◆ **COLLECTED MATERIAL**:
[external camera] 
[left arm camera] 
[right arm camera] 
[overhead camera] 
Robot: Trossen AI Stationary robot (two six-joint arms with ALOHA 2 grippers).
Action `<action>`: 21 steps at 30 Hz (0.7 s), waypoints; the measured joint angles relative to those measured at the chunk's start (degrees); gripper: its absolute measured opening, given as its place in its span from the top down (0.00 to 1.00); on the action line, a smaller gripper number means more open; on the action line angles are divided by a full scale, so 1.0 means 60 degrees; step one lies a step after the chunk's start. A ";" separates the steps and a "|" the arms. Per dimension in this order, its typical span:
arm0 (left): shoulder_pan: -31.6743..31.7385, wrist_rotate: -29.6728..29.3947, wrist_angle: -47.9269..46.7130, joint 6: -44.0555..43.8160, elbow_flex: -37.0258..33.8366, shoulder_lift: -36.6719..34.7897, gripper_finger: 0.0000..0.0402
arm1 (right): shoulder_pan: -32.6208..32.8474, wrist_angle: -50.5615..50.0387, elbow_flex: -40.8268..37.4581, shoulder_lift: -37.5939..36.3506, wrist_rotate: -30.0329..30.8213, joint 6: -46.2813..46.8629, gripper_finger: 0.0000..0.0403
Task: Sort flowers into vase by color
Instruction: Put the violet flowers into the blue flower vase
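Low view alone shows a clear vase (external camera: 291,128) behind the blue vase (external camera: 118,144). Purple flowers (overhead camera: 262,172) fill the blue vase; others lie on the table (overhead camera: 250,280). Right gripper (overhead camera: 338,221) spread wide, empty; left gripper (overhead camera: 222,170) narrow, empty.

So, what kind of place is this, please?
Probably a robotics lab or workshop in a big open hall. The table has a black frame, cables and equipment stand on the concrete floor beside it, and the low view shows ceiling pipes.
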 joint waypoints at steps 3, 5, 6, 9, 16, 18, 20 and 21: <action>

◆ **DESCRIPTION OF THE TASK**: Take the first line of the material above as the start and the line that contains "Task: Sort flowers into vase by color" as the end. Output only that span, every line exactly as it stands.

◆ **OUTPUT FOR THIS EXERCISE**:
[external camera] 
[left arm camera] 
[right arm camera] 
[overhead camera] 
Robot: Trossen AI Stationary robot (two six-joint arms with ALOHA 2 grippers).
Action `<action>`: 21 steps at 30 Hz (0.7 s), waypoints; the measured joint angles relative to those measured at the chunk's start (degrees); gripper: its absolute measured opening, given as its place in its span from the top down (0.00 to 1.00); on the action line, a smaller gripper number means more open; on the action line angles are divided by a full scale, so 1.0 means 60 degrees; step one lies a step after the chunk's start. A ";" separates the steps and a "|" the arms. Per dimension in this order, its typical span:
arm0 (left): shoulder_pan: -31.6743..31.7385, wrist_rotate: -29.6728..29.3947, wrist_angle: -47.9269..46.7130, joint 6: -44.0555..43.8160, elbow_flex: -37.0258..33.8366, shoulder_lift: -36.6719..34.7897, gripper_finger: 0.0000..0.0402
arm1 (right): shoulder_pan: -32.6208..32.8474, wrist_angle: -50.5615..50.0387, elbow_flex: -40.8268..37.4581, shoulder_lift: -37.5939..36.3506, wrist_rotate: -30.0329..30.8213, joint 6: -46.2813..46.8629, gripper_finger: 0.0000..0.0403
Task: Sort flowers into vase by color

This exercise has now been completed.